> What this task involves
For the entries that follow, retype exactly the lines from the one containing "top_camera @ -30" to the one containing "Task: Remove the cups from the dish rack", inclusive, and only those. Images stay out of the copy.

===== Material supplied =====

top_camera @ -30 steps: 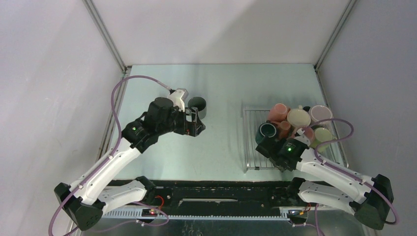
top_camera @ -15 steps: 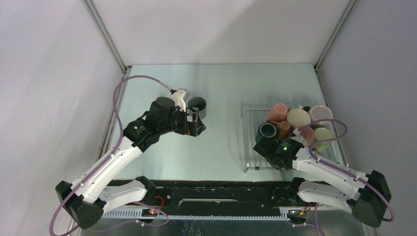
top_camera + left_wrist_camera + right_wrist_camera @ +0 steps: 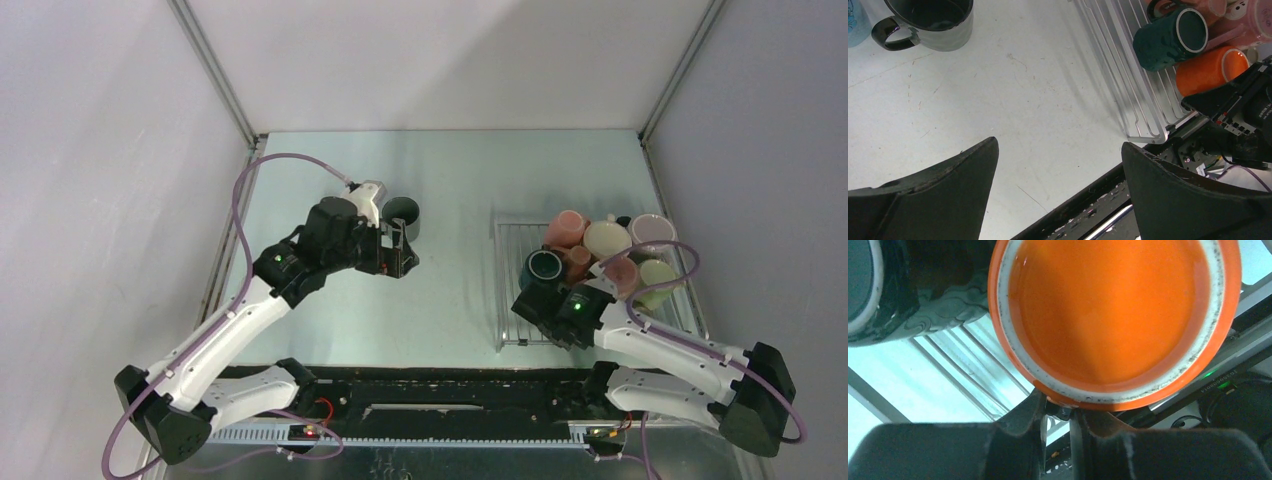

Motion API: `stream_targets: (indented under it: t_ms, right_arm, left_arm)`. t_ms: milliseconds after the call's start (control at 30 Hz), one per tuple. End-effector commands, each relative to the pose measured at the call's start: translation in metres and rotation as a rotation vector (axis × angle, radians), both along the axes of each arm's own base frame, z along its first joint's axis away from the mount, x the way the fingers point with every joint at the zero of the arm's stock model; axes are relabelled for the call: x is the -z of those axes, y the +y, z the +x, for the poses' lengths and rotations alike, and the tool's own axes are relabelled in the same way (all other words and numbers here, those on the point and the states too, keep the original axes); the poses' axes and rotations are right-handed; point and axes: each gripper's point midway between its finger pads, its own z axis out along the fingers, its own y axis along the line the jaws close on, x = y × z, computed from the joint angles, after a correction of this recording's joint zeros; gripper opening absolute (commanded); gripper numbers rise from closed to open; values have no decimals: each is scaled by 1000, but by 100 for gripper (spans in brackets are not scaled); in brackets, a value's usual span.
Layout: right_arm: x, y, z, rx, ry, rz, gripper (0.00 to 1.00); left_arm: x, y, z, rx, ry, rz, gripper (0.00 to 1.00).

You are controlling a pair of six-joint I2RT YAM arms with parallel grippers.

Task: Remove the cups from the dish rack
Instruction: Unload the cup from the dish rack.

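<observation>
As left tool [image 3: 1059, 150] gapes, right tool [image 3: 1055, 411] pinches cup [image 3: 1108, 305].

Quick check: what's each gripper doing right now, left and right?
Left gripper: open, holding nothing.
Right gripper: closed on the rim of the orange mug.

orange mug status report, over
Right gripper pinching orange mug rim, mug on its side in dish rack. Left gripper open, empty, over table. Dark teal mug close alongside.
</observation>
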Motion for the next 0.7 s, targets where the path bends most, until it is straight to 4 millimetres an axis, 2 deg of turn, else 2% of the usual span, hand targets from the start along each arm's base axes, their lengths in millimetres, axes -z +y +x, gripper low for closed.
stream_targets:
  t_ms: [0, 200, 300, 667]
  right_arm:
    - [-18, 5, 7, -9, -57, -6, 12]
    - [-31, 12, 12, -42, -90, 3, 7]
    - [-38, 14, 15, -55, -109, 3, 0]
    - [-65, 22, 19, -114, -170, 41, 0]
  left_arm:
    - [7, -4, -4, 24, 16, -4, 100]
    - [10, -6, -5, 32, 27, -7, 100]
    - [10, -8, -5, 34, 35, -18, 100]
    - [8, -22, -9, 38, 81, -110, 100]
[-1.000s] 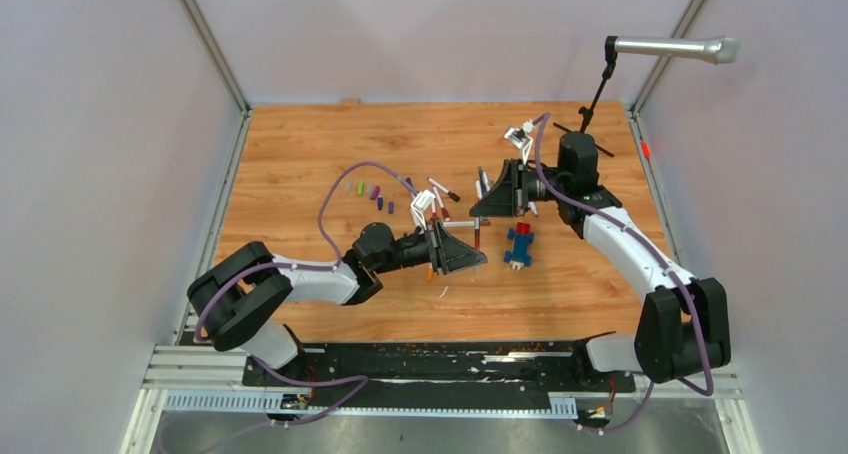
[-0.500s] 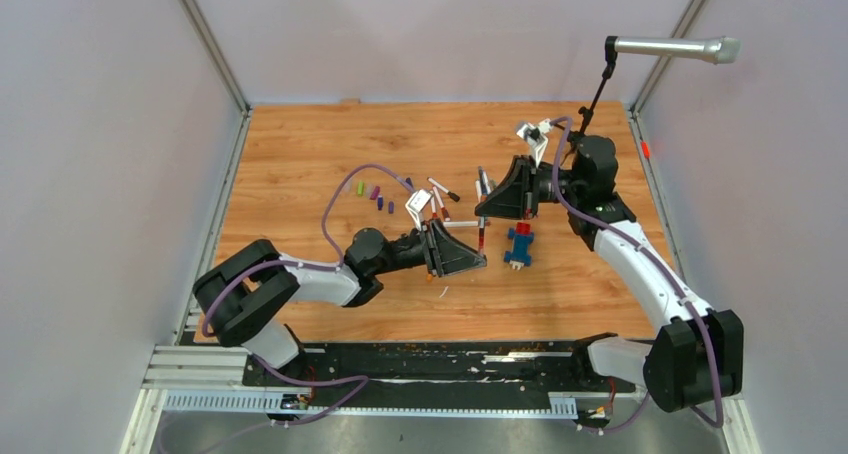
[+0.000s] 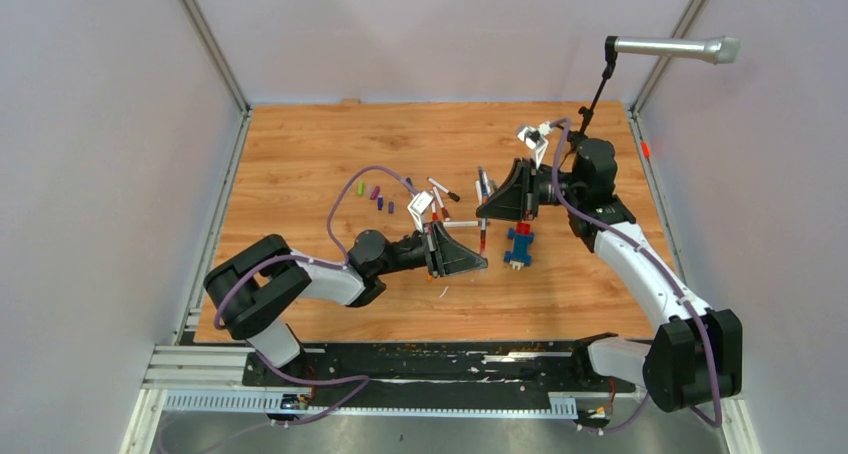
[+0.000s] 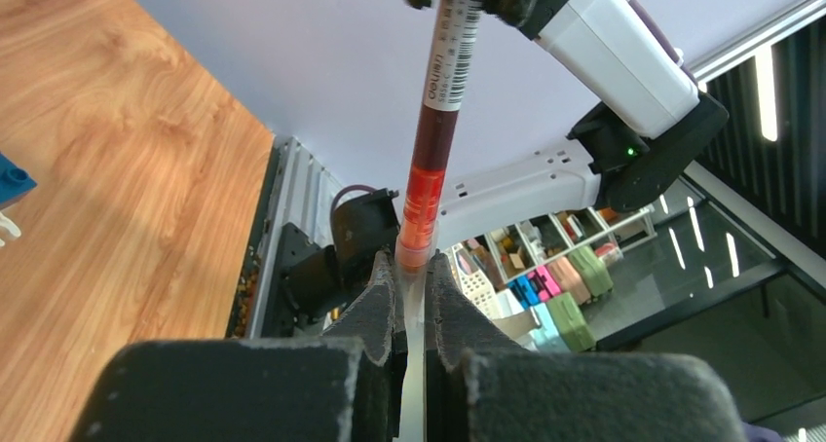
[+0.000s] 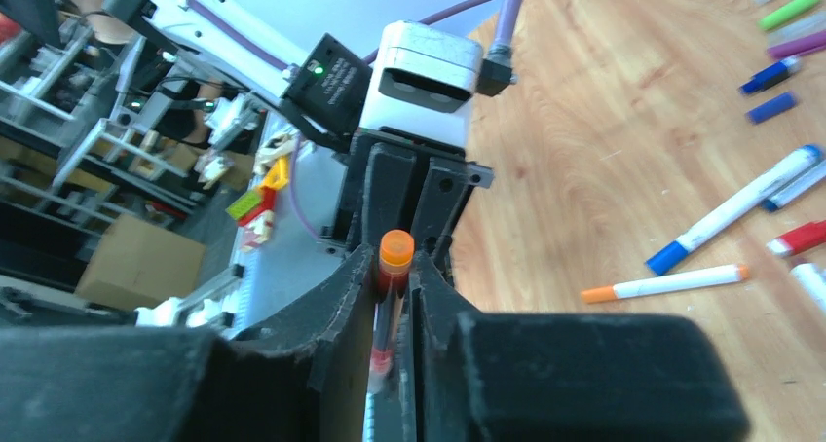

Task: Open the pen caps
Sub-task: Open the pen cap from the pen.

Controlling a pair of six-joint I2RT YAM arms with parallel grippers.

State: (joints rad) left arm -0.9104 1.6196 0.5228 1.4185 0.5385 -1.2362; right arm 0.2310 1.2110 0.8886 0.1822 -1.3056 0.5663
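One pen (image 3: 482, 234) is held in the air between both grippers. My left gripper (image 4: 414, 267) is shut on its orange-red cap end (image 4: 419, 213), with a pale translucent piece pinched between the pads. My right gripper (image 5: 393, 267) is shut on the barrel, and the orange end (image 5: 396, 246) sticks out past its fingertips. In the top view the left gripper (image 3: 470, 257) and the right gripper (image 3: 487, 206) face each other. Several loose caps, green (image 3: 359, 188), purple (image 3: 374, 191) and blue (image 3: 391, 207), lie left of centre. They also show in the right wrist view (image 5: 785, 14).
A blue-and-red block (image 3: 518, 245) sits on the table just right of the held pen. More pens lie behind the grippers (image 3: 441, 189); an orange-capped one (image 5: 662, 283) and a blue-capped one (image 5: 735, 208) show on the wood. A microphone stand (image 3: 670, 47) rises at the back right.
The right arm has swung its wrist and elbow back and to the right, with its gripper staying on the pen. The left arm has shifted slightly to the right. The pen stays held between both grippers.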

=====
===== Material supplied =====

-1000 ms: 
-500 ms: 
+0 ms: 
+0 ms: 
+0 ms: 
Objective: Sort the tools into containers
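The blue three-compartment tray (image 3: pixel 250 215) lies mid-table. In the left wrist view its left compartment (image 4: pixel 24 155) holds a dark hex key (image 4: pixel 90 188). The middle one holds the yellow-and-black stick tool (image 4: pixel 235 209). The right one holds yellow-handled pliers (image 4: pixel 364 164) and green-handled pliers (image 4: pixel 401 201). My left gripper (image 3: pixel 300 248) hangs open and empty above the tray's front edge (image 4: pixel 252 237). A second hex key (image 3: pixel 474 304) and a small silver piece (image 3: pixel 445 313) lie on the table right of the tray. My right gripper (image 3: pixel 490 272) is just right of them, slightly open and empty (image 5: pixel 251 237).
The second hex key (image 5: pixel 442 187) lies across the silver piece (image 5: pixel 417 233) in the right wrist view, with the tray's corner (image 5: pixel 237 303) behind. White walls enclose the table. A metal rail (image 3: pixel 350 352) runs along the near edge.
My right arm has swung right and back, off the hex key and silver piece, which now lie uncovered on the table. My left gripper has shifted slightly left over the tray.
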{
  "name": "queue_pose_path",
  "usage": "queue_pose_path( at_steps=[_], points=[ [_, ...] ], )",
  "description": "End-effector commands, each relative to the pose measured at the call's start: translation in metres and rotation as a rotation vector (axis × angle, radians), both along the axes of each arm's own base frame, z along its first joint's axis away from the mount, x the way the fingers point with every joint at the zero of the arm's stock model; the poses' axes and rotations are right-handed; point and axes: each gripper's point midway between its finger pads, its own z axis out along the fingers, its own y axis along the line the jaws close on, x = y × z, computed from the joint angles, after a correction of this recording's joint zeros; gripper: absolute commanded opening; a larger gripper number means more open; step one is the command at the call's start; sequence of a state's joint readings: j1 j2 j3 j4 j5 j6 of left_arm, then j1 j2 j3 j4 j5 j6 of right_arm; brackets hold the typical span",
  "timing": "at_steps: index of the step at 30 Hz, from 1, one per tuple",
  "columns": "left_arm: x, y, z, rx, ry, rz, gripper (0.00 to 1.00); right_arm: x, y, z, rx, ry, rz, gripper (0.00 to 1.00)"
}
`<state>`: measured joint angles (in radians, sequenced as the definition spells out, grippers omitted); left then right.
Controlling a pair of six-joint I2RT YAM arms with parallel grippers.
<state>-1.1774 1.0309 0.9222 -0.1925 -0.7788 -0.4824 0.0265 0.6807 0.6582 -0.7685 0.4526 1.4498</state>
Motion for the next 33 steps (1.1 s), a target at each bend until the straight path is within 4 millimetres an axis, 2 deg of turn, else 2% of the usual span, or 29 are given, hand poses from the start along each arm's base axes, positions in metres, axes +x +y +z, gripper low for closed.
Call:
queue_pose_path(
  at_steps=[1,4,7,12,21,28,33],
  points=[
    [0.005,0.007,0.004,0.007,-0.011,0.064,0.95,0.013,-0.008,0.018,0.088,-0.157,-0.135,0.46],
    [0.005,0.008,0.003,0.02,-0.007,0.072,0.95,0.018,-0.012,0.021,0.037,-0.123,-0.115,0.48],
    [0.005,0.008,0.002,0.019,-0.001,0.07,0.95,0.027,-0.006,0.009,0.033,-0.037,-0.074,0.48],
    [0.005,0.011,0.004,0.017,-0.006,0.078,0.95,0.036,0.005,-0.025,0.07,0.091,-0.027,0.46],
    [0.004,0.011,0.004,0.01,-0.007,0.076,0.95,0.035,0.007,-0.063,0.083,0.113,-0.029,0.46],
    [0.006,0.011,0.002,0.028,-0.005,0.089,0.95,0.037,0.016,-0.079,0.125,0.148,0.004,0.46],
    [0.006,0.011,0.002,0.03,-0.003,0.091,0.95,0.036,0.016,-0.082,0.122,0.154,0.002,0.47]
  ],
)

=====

> Your solution
top_camera @ -30 steps: 
top_camera @ -15 steps: 
top_camera + left_wrist_camera + right_wrist_camera @ +0 steps: 

Motion API: `stream_targets: (indented under it: t_ms, right_arm, left_arm)`. t_ms: milliseconds after the call's start (control at 30 Hz), one per tuple. End-effector commands, each relative to the pose measured at the call's start: translation in metres and rotation as a rotation vector (axis × angle, radians), both along the axes of each arm's own base frame, z along its first joint's axis away from the mount, x the way the fingers point with every joint at the zero of the arm's stock model; axes are relabelled for the call: x is the -z of those axes, y the +y, z the +x, for the poses' lengths and rotations alike, and the tool's own axes are relabelled in the same way (all other words and numbers here, those on the point and the states too, keep the original axes); the poses' axes and rotations are right-handed; point and axes: each gripper's point midway between its finger pads, its own z axis out along the fingers, its own y axis along the line the jaws close on, x = y × z, computed from the joint angles, after a correction of this recording's joint zeros; gripper opening absolute (commanded); gripper numbers rise from closed to open; values have no decimals: each is scaled by 1000, but by 100 for gripper (spans in brackets are not scaled); in brackets, a value's usual span.
Layout: right_arm: x, y, z, rx, ry, rz, gripper (0.00 to 1.00); left_arm: x, y, z, rx, ry, rz, gripper (0.00 to 1.00).

You are controlling a pair of six-joint I2RT YAM arms with parallel grippers.

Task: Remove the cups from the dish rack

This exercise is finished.